Note each line of the listing that contains the string "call", and copy it.

[Opening MATERIAL PROVIDED section]

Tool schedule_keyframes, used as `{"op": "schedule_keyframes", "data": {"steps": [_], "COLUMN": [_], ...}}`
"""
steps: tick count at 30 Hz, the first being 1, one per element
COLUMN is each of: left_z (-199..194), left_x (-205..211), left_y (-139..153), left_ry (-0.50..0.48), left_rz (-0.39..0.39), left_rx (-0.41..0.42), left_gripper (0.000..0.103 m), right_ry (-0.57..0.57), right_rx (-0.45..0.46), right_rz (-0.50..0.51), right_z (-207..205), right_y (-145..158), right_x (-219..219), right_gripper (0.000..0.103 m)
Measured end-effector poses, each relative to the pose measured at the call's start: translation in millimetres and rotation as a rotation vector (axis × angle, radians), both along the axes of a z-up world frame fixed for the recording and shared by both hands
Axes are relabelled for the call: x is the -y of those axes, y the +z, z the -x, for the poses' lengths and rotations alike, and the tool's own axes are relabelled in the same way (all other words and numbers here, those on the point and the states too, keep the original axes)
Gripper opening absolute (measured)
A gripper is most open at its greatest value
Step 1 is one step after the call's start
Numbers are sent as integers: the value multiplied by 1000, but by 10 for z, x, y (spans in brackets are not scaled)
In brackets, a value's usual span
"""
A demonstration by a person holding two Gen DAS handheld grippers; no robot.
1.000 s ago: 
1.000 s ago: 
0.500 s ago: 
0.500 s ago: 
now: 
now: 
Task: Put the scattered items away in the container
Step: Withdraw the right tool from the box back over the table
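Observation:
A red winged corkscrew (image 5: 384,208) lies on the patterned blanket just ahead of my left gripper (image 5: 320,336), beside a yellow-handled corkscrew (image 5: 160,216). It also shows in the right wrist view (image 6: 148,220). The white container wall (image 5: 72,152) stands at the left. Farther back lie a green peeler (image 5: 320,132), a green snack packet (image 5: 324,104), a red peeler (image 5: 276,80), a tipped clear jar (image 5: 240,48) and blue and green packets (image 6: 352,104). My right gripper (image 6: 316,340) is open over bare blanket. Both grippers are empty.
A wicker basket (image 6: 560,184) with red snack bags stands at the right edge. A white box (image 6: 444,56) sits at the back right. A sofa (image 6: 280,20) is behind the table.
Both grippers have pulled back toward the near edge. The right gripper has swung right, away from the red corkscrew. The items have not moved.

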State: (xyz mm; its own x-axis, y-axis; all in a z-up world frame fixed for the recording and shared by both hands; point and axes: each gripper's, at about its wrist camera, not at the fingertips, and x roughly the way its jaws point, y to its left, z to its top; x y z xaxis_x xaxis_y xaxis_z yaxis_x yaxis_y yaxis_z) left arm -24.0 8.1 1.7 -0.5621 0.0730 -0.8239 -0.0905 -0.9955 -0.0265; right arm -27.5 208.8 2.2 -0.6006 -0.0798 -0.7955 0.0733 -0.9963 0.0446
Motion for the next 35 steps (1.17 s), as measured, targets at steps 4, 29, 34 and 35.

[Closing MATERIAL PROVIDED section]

#### [EXPECTED ANSWER]
Measured end-effector poses, each relative to the pose measured at the call's start: translation in millimetres and rotation as a rotation vector (axis × angle, radians), both along the axes of a z-up world frame fixed for the recording and shared by both hands
Axes are relabelled for the call: x is the -y of those axes, y the +z, z the -x, for the poses' lengths and rotations alike, and the tool's own axes are relabelled in the same way (all other words and numbers here, those on the point and the states too, keep the original axes)
Step 1 is one step after the call's start

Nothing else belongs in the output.